> **What the exercise asks**
What lines of the data below hold "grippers"? Show them.

Stored records:

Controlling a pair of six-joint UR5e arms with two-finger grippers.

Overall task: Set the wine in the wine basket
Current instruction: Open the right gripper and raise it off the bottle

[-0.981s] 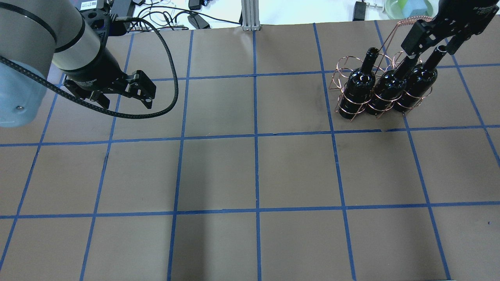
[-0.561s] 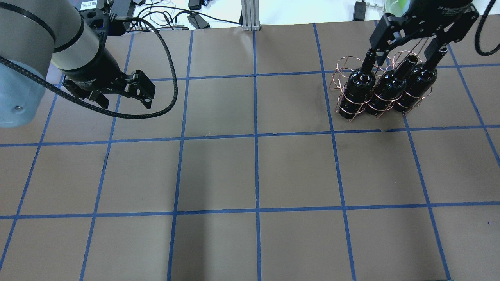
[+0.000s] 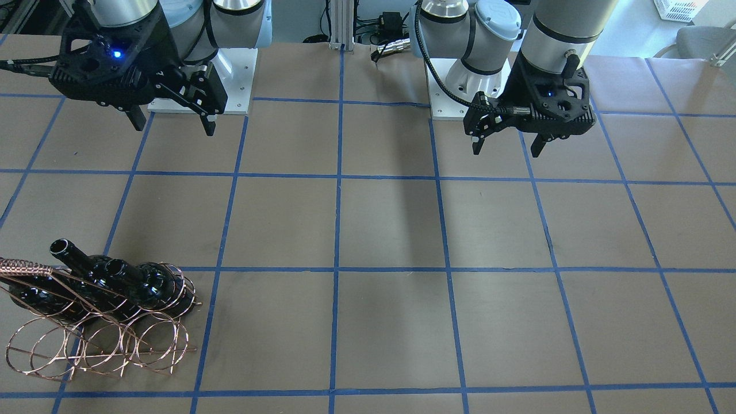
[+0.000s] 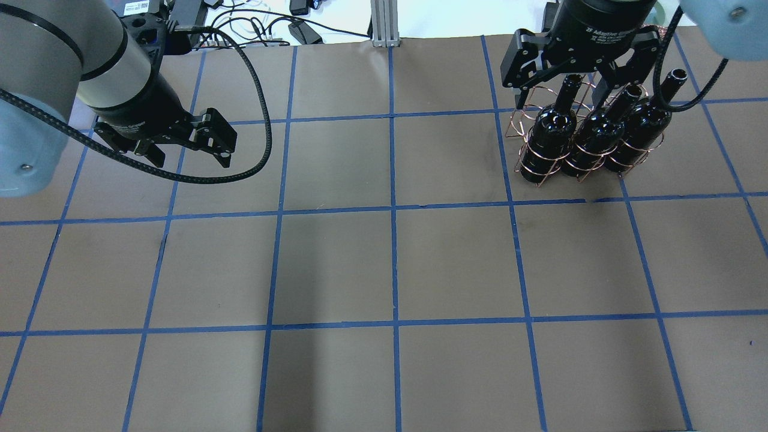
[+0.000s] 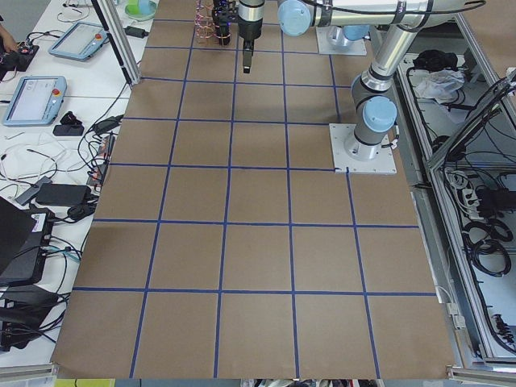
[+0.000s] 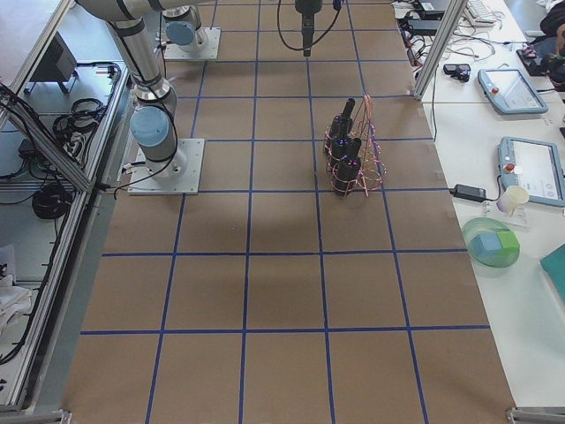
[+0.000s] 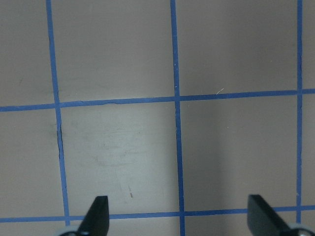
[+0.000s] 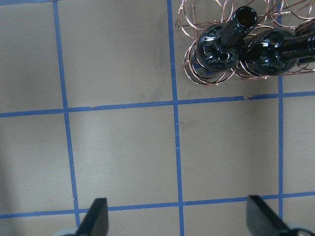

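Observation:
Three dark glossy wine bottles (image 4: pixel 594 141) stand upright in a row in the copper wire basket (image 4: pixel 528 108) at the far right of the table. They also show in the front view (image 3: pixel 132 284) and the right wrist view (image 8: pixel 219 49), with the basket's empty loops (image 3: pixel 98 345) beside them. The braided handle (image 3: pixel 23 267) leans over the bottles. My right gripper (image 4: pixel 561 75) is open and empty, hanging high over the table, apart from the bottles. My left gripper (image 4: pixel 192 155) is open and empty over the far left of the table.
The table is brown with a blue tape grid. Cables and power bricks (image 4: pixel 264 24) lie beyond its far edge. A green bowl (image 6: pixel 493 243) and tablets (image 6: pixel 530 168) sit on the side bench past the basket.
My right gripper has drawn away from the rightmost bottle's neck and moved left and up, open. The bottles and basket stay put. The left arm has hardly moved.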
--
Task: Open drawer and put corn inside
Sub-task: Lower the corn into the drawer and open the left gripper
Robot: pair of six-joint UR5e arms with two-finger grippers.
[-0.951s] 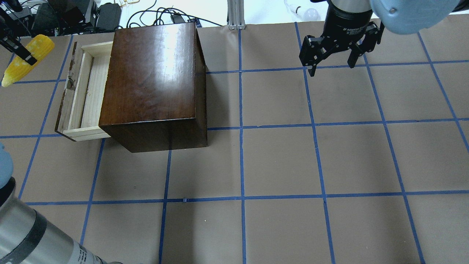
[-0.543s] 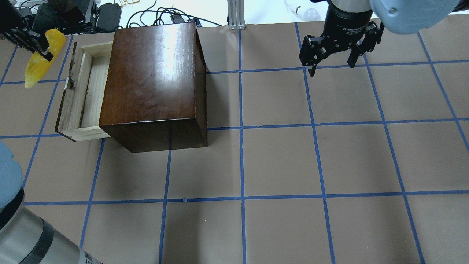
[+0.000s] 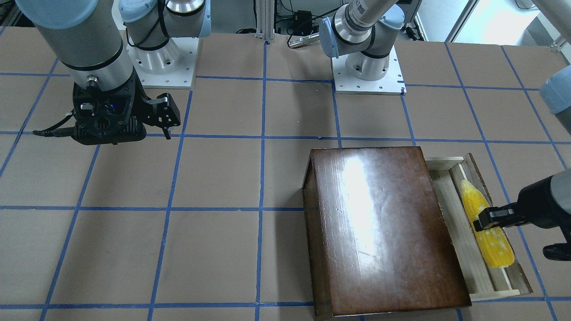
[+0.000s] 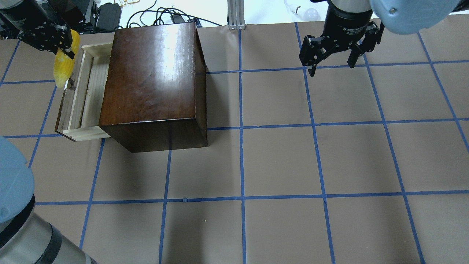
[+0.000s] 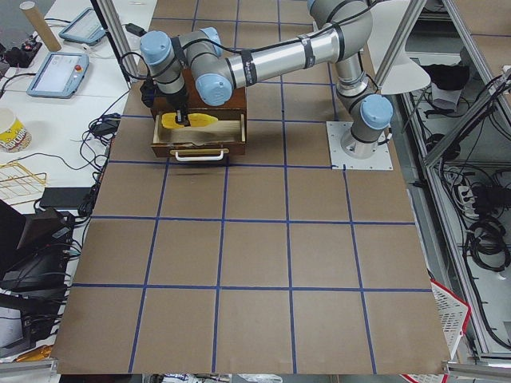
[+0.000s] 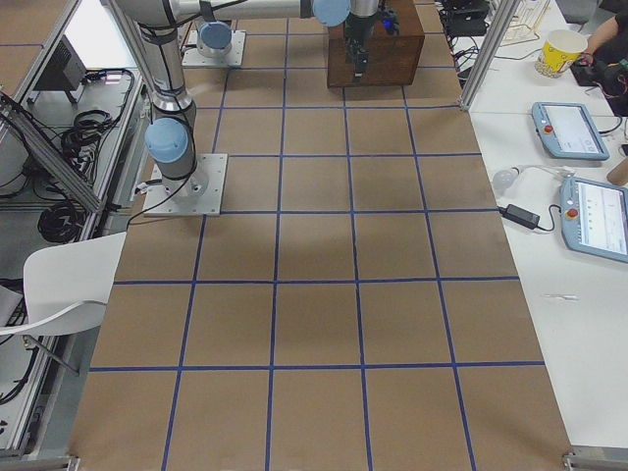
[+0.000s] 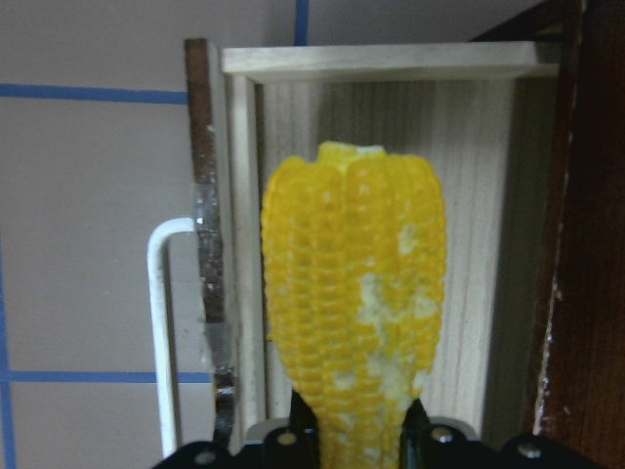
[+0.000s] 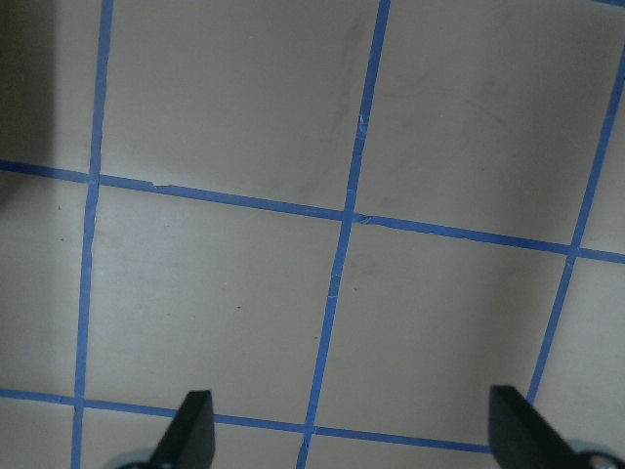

> **Result of the task**
Controlling a pair of six-joint UR5e arms with two-finger grippers.
Robot: pair of six-joint UR5e arms with two-finger grippers.

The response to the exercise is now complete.